→ **AIM OF THE EXERCISE**: Set down exactly the lines below, starting at the one that contains "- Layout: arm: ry" and ending at the one that contains "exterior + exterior", with both of those lines included and nothing else.

┄┄┄┄┄┄

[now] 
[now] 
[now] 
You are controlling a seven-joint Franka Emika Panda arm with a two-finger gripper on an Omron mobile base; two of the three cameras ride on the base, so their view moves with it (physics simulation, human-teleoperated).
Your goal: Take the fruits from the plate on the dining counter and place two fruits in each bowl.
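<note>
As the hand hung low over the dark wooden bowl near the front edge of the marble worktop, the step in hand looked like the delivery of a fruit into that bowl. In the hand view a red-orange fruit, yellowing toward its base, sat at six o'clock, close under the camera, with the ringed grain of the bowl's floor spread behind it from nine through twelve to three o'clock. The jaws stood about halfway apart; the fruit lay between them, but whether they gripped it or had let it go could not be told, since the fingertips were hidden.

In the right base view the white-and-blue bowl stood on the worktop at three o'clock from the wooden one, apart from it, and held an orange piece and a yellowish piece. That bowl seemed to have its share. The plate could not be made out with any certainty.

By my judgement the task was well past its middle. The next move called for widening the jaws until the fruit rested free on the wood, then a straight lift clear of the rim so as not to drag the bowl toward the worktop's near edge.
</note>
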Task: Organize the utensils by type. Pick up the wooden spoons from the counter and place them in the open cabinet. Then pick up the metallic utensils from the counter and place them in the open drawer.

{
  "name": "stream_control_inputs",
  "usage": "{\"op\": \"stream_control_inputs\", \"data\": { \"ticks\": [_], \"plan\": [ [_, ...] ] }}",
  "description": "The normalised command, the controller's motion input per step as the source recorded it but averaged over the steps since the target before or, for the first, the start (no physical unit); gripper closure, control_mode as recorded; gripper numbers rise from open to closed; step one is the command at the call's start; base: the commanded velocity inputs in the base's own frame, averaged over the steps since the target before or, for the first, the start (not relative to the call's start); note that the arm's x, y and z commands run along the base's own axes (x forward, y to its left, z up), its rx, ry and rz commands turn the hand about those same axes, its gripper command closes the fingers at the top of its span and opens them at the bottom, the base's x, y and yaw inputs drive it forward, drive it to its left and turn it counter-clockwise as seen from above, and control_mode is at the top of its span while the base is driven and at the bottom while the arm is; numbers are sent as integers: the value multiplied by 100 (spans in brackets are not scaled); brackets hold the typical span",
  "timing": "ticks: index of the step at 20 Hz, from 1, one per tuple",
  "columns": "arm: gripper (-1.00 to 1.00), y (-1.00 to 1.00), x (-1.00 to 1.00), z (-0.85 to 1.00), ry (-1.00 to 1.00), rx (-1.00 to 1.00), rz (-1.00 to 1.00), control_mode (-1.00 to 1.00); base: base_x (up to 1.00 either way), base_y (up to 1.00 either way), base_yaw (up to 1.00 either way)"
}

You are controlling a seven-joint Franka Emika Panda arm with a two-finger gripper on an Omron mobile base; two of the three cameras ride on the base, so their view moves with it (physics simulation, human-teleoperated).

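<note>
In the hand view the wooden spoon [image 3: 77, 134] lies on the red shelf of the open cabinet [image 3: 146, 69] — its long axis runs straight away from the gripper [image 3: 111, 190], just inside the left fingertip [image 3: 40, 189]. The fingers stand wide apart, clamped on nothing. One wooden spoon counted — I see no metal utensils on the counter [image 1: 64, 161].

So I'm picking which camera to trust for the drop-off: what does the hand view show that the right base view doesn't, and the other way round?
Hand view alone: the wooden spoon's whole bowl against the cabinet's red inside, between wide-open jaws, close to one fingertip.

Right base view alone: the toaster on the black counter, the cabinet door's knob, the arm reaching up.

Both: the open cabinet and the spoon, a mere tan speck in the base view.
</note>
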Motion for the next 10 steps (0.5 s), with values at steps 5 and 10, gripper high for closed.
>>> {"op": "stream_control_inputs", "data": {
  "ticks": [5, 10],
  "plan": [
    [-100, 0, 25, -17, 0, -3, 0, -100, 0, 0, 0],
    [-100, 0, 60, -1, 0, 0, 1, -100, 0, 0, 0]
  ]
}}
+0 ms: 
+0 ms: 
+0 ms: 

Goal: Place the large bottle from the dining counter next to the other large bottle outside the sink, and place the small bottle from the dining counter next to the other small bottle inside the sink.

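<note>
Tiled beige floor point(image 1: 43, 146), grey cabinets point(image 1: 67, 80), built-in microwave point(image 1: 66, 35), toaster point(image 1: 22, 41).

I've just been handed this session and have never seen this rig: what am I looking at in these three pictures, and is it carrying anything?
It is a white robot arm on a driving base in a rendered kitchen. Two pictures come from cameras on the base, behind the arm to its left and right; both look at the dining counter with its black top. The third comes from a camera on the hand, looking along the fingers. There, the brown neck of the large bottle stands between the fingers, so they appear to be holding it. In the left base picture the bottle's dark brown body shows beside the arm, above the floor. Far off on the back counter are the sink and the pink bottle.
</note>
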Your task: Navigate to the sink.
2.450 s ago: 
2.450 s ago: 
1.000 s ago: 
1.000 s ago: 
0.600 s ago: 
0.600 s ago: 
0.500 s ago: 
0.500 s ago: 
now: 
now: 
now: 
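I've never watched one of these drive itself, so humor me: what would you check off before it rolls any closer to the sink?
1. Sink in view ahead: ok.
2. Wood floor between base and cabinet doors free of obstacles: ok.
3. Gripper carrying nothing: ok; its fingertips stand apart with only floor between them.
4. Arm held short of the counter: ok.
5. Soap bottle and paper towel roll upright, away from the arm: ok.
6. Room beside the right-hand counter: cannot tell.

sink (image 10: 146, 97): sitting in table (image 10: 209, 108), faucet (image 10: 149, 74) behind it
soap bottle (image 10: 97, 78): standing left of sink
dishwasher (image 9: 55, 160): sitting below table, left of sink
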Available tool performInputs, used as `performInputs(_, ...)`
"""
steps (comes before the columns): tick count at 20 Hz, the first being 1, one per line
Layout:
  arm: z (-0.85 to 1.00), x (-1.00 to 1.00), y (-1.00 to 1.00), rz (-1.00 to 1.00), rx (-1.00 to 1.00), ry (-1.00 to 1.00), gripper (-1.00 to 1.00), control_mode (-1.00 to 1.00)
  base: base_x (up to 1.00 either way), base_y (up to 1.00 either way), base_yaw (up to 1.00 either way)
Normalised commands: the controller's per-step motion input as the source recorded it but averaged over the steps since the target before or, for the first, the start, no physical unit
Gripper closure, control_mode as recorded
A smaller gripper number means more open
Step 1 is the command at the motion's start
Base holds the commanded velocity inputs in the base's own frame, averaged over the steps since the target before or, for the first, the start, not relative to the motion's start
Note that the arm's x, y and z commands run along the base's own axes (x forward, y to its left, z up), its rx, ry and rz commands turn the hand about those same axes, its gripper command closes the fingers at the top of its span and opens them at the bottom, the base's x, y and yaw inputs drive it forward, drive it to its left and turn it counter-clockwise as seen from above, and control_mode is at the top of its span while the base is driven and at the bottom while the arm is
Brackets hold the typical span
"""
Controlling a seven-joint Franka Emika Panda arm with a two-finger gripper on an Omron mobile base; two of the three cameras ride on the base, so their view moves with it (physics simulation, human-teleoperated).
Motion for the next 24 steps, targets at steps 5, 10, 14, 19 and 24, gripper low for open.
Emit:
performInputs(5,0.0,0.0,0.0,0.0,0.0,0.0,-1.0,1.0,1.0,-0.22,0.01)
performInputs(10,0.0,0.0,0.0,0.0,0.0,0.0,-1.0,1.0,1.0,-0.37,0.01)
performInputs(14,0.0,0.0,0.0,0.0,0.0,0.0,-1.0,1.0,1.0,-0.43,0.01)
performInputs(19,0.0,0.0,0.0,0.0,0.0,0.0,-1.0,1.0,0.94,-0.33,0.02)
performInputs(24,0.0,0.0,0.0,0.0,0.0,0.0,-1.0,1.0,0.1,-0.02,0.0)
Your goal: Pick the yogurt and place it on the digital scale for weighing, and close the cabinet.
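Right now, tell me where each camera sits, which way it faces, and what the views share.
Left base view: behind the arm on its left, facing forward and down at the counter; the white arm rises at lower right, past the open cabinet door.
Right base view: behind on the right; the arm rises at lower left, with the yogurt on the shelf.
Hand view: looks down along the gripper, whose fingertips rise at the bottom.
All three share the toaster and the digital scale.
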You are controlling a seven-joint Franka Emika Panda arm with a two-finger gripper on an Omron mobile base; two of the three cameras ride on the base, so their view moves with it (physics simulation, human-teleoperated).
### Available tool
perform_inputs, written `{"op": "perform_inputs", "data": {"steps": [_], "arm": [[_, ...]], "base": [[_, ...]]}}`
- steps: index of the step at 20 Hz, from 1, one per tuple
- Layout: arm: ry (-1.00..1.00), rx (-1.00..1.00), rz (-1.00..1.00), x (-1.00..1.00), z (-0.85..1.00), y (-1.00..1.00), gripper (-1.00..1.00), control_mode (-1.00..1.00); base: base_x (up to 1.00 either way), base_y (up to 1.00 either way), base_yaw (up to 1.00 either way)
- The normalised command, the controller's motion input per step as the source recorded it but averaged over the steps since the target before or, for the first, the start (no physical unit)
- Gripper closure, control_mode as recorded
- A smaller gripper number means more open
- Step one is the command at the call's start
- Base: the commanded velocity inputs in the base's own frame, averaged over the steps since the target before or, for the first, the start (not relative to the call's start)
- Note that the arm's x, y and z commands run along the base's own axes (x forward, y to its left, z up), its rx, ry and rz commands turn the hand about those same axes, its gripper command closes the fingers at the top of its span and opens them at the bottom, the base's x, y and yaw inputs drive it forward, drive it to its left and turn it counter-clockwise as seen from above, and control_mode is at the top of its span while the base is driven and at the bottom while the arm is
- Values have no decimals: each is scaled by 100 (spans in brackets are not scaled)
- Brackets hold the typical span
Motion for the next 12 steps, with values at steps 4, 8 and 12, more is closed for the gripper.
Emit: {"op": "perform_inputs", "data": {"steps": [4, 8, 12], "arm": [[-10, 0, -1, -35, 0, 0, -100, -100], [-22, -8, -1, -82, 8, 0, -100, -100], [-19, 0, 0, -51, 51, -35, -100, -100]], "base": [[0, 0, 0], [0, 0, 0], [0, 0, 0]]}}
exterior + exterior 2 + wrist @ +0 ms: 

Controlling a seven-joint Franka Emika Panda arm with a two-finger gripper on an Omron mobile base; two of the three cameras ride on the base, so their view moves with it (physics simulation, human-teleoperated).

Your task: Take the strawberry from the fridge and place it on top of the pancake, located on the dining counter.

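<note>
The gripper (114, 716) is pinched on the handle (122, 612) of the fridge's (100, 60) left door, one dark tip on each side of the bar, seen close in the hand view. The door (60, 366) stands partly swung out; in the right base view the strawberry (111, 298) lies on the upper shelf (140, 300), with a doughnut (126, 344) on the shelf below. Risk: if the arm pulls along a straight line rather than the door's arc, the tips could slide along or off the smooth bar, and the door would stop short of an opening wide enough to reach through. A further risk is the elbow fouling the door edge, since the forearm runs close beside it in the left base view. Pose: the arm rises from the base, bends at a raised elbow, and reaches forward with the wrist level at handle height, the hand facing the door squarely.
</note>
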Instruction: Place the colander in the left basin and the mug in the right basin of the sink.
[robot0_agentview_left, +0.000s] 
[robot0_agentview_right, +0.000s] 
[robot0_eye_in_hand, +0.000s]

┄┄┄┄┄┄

→ **SOLUTION TO THE PROBLEM**:
- Layout: arm: ry (-1.00..1.00), rx (-1.00..1.00), rz (-1.00..1.00), x (-1.00..1.00), z (-0.85..1.00), y (-1.00..1.00), gripper (-1.00..1.00), control_mode (-1.00..1.00); base: base_x (up to 1.00 either way), base_y (up to 1.00 either way), base_yaw (up to 1.00 either way)
- The normalised command, the controller's motion input per step as the source recorded it but averaged over the steps since the target before or, for the first, the start (no physical unit)
- Gripper closure, control_mode as recorded
- A smaller gripper number means more open
- Step one is the command at the call's start
- Base: the commanded velocity inputs in the base's own frame, averaged over the steps since the target before or, for the first, the start (not relative to the call's start)
- Note that the arm's x, y and z commands run along the base's own axes (x forward, y to its left, z up), its rx, ry and rz commands turn the hand about those same axes, its gripper command closes the fingers at the top of its span and opens them at the bottom, the base's x, y and yaw inputs drive it forward, drive it to its left and turn it counter-clockwise as seen from above, and control_mode is at the top of its span while the base is driven and at the bottom while the arm is
- Values have no decimals: each is scaled by 100 (spans in brackets are not scaled)
- Brackets hold the typical span
Motion for the next 12 steps, with values at steps 4, 8 and 12, more is closed for the gripper.
Emit: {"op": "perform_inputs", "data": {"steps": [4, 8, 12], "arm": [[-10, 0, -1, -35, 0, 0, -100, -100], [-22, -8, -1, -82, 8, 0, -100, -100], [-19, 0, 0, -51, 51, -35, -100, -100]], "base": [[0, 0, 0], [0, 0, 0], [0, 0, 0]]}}
exterior + exterior 2 + wrist @ +0 ms: 

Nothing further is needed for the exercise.